Assigned task: Reproduce the data in its entirety, exactly as written.
══ The data
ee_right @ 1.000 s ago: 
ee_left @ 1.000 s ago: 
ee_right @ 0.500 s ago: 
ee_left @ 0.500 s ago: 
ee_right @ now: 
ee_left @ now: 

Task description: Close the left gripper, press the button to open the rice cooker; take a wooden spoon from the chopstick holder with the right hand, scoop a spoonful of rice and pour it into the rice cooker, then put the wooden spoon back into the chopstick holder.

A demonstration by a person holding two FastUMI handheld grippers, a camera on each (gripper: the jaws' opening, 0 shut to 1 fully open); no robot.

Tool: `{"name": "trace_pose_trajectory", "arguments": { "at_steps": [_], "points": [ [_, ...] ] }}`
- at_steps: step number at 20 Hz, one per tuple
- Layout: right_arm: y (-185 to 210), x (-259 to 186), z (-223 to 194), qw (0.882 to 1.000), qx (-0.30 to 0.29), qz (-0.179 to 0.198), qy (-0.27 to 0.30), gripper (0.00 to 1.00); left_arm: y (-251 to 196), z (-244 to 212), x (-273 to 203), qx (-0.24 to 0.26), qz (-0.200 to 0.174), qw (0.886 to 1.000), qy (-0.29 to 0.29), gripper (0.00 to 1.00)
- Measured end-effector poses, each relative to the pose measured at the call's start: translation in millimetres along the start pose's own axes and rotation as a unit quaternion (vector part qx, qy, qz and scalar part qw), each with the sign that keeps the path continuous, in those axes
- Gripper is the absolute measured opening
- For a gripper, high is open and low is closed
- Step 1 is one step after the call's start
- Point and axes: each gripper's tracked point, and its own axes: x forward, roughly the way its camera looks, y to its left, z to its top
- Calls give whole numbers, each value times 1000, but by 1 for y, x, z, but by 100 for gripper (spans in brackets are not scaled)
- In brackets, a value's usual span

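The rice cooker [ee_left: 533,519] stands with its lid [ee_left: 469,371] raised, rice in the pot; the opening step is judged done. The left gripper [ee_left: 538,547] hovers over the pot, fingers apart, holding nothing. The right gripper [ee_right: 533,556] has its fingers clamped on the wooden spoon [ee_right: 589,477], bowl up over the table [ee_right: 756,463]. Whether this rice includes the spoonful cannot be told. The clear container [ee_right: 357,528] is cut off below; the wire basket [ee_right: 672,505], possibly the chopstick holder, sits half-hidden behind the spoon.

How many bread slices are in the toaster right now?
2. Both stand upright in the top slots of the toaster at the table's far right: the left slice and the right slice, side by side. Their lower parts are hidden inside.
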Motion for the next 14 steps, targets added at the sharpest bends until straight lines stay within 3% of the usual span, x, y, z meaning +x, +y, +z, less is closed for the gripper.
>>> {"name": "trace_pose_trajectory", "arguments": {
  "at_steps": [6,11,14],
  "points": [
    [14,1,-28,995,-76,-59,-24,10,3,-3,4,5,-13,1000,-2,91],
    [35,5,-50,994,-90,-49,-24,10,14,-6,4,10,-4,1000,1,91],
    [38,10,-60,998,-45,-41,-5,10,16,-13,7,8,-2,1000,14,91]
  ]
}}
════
Written reply:
ee_right @ 1.000 s ago: 
ee_left @ 1.000 s ago: 
ee_right @ 0.500 s ago: 
ee_left @ 0.500 s ago: 
ee_right @ now: 
ee_left @ now: 

Task description: Close the left gripper, press the button to open the rice cooker; take a wooden spoon from the chopstick holder with the right hand, scoop a spoonful of rice and pour it into the rice cooker, then put the wooden spoon back into the chopstick holder.

A demonstration by a person holding two FastUMI handheld grippers, a camera on each (gripper: the jaws' opening, 0 shut to 1 fully open); no robot.

Tool: `{"name": "trace_pose_trajectory", "arguments": { "at_steps": [_], "points": [ [_, ...] ] }}`
- at_steps: step number at 20 Hz, one per tuple
- Layout: right_arm: y (-185 to 210), x (-259 to 186), z (-223 to 194), qw (0.882 to 1.000), qx (-0.30 to 0.29), qz (-0.179 to 0.198), qy (-0.27 to 0.30), gripper (0.00 to 1.00); left_arm: y (-251 to 196), z (-244 to 212), x (-273 to 203), qx (-0.24 to 0.26), qz (-0.200 to 0.174), qw (0.886 to 1.000), qy (-0.29 to 0.29), gripper (0.00 to 1.00)
- Measured end-effector poses, each relative to the pose measured at the call's start: translation in millimetres along the start pose's own axes and rotation as a unit quaternion (vector part qx, qy, qz and scalar part qw), each with the sign that keeps the path continuous, in those axes
- Gripper is the absolute measured opening
- For a gripper, high is open and low is closed
- Step 1 is one step after the call's start
- Point and axes: each gripper's tracked point, and its own axes: x forward, roughly the way its camera looks, y to its left, z to its top
- Calls give whole numbers, each value times 1000, but by 1 for y, x, z, but by 100 for gripper (spans in brackets are not scaled)
- In brackets, a value's usual span

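The rice cooker [ee_left: 533,519] stands with its lid [ee_left: 469,371] raised, rice in the pot; the opening step is judged done. The left gripper [ee_left: 538,547] hovers over the pot, fingers apart, holding nothing. The right gripper [ee_right: 533,556] has its fingers clamped on the wooden spoon [ee_right: 589,477], bowl up over the table [ee_right: 756,463]. Whether this rice includes the spoonful cannot be told. The clear container [ee_right: 357,528] is cut off below; the wire basket [ee_right: 672,505], possibly the chopstick holder, sits half-hidden behind the spoon.

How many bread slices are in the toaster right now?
2. Both stand upright in the top slots of the toaster at the table's far right: the left slice and the right slice, side by side. Their lower parts are hidden inside.
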Motion for the next 14 steps, targets added at the sharpest bends until straight lines stay within 3% of the usual span, x, y, z meaning +x, +y, +z, less is closed for the gripper.
>>> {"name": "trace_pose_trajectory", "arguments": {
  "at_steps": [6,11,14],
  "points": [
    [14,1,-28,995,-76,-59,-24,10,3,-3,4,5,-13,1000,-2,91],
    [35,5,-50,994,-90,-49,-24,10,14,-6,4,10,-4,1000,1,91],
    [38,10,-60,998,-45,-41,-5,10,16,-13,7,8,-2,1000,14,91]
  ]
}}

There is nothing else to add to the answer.